Brought to you by Michael and Brian - take a Talk Python course or get Brian's pytest book


Transcript #68: Python notebooks galore!

Return to episode page view on github
Recorded on Sunday, Mar 4, 2018.

00:00 Hello and welcome to Python Bytes, where we deliver Python news and headlines directly to your earbuds.

00:04 It's episode 68, recorded February 28th, 2018.

00:09 I'm Michael Kennedy.

00:10 And I'm Brian Okken.

00:11 And we have yet another bundle of amazing stuff to share with you.

00:15 I'm super excited about the ones I got. How about you, Brian?

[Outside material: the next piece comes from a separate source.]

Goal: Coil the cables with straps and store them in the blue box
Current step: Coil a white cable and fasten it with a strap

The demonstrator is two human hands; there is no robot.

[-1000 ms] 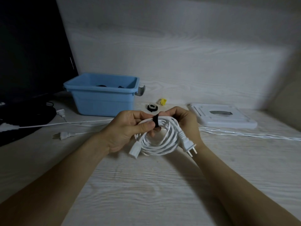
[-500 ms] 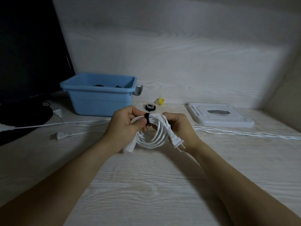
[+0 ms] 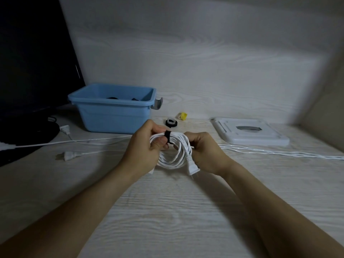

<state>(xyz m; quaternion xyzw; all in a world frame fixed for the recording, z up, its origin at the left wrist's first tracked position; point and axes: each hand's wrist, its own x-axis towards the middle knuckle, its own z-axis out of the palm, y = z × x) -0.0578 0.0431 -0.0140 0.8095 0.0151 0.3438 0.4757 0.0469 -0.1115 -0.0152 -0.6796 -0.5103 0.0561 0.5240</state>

00:18 I'm really excited. I had to kick some out because I had too many things to cover.

00:21 I think I changed my list four times this week because I'm like, oh, this is a great list.

00:25 Oh, no, this one's more important. This is even better. It's awesome.

00:27 Yeah.

00:28 Yeah. So before we get to it, I just want to say thanks to DigitalOcean for sponsoring this episode.

00:32 Check them out at do.co slash Python.

00:34 Right now, I want to hear about PyPI, but there's something wrong with it.

00:39 What's up here?

00:40 Well, so I've had this on the list for a long time.

00:44 A project called the Dumb P-O-I-P-I.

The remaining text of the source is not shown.